Assuming that the witnesses whose testimony is recited in the record are worthy of credit, and making all inferences favorable to the plaintiff, that a jury could make, and it is difficult to conceive of a contract more palpably violative of public policy than that which the courtis called on to enforce. The plaintiff together with two others, is deputed by the State to perform a public trust, and to that end is authorised to enter into a contract to have certain work done at the lowest price ; himself and associates are to supervise the work, and to pay for it, by checking upon the public funds, which were made subject to his order. He enters upon the discharge of the trust, lets out the work; but himself and one of his associates are interested in the contract, to the extent of one eighth each. Here is a striking departure from the line of duty; he had stipulated with the State and pledged *23himself to exercise his “disinterested skill, diligence and zeal” for its “exclusive benefit in the business.” His interest became adverse to that of the State whenever he assumed the two-fold character of contracting and being contracted with.
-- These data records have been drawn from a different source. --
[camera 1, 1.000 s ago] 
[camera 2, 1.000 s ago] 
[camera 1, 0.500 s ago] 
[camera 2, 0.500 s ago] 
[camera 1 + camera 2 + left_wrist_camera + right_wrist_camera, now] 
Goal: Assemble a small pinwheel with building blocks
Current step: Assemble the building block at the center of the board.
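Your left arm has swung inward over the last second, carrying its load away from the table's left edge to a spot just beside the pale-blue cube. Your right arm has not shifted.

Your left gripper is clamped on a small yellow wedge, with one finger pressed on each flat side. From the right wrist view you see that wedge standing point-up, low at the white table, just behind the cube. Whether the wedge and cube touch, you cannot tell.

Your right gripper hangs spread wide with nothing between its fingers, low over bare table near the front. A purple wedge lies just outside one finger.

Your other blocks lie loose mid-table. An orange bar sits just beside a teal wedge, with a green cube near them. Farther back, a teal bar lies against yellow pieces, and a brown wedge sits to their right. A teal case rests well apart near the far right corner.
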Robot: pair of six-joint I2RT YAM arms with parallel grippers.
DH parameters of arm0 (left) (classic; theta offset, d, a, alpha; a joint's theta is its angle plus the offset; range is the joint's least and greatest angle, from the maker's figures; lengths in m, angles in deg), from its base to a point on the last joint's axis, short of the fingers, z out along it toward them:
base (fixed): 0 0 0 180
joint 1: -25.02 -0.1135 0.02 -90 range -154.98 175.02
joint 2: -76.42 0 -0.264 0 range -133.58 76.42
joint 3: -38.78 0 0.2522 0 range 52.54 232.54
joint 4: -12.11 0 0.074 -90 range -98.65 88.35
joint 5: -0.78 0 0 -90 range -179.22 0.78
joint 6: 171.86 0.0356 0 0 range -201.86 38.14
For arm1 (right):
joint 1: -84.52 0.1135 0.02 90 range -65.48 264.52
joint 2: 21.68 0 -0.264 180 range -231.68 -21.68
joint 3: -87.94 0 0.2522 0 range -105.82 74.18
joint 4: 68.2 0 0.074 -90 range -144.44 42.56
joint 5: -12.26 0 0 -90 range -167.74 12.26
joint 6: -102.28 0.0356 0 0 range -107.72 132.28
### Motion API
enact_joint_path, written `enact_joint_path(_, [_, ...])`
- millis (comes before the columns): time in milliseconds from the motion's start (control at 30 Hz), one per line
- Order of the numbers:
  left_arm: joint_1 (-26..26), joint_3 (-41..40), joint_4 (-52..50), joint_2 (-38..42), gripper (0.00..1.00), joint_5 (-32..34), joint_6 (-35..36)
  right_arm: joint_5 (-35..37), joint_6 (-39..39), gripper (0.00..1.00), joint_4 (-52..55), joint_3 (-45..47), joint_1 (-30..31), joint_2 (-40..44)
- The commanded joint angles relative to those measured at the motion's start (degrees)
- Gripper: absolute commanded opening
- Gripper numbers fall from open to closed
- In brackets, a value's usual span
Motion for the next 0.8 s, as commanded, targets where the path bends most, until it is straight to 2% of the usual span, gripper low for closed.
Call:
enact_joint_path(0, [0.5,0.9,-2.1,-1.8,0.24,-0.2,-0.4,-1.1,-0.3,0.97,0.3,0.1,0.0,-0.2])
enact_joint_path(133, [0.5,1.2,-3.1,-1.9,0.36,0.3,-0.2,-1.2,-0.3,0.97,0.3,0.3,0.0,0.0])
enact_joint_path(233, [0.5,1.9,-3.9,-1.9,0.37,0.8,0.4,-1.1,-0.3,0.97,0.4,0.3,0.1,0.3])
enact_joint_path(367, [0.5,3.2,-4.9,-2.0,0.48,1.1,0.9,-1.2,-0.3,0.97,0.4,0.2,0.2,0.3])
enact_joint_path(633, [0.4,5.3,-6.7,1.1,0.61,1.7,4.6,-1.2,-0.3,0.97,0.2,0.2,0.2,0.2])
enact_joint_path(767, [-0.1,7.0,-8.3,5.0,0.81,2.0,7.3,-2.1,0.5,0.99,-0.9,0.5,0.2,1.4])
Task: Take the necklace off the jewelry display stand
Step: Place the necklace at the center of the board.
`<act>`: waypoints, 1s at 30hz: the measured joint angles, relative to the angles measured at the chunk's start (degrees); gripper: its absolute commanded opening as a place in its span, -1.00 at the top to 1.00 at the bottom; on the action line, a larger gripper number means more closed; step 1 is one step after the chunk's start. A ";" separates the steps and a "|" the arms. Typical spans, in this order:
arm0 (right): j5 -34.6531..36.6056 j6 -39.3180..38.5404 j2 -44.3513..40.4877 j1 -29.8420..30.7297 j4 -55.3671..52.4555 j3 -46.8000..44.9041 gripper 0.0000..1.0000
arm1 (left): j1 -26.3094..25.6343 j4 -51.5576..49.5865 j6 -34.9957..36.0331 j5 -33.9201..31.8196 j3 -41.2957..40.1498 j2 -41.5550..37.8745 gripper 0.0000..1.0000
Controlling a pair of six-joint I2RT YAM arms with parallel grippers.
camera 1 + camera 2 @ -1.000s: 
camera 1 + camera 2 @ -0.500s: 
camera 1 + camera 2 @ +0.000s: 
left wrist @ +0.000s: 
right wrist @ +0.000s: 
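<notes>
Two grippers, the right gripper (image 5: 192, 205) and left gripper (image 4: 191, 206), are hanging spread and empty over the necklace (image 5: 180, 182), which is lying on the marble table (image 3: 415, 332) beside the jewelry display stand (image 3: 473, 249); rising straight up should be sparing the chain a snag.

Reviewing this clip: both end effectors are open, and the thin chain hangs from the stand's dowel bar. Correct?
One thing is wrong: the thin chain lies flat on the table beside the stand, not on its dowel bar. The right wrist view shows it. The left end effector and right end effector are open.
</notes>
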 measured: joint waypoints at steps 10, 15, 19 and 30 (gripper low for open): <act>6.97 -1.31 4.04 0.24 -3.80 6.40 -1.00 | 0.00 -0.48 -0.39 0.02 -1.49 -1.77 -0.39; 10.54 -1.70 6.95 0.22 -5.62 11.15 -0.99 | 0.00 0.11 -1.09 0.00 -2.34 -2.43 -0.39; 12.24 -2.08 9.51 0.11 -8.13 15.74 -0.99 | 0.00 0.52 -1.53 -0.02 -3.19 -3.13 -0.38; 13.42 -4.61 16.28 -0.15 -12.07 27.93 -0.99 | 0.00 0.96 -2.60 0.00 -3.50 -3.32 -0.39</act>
He was required by the statutes under which he acted, to have the work well done, and on the best terms; yet he was interested in having it done in such manner, as was least expensive to the company with which he had associated, and most expensive to the State. His participation in the contract without the assent of the State, was a fraud no doubt, detrimental to its interests. The case itself shows, that so long as cupidity is an attribute of our nature, the State must be a sufferer in transactions with its citizens; unless the sentiment shall become universal, that good morals and justice require the same measure of integrity in public, as in private dealings. The truth of this remark is shown in the present case, by the association which was formed, and their modus operandi. Look at the manner in which the bids were made, ranging from $40,000 to near $80,000, with the understanding no doubt, that the lowest bids should be forfeited, and the highest secured.

If the plaintiff had been employed by an individual to perform a similar service, he doubtless never would have thought of being concerned in the contract; yet in such case he would only have abused the confidence, or disappointed the expectations of a single person. But here he was the agent of the entire people in their aggregate political capacity. The same rules apply to contracts with the public, as with individuals; and what would be a fraud or immoral, in the one case, is equally so in the other.— True, in the former, fraud is looked on with more indulgence, than in the latter, and the danger of detection is less. The principles of ethics may not at all times and by all people, be alike understood, yet the basis upon which they rest, know “no variableness, neither shadow of turning.”

It is a misfortnne the sentiment should be so generally acted on, that it is allowable for all who will, to make the most they can of the State, either by overreaching its officers in a contract, or if more advantageous, tempting them to dishonesty and fraud— that a debt due the State is the last that should be paid — in fact, that it is permissible to avoid it altogether. This feeling is unpatriotic, destructive of virtuous principles, and calculated to bring discredit upon the country.

*24In the present case, the commissioners who participated in the contract, are not alone in fault; but the other members of the company are censurable for having associated with them; and if the State has been prejudiced by the connection, it may be, if there is no legal, that a moral obligation, at least, rests upon each of them, to repair the injury. But we have seen that the contract between the plaintiff and the company was against policy, whether the public interest suffered or not; and consequently, cannot be enforced. The view taken by the county court, is adverse to that we have expressed.

The judgment is therefore reversed, and the cause remanded.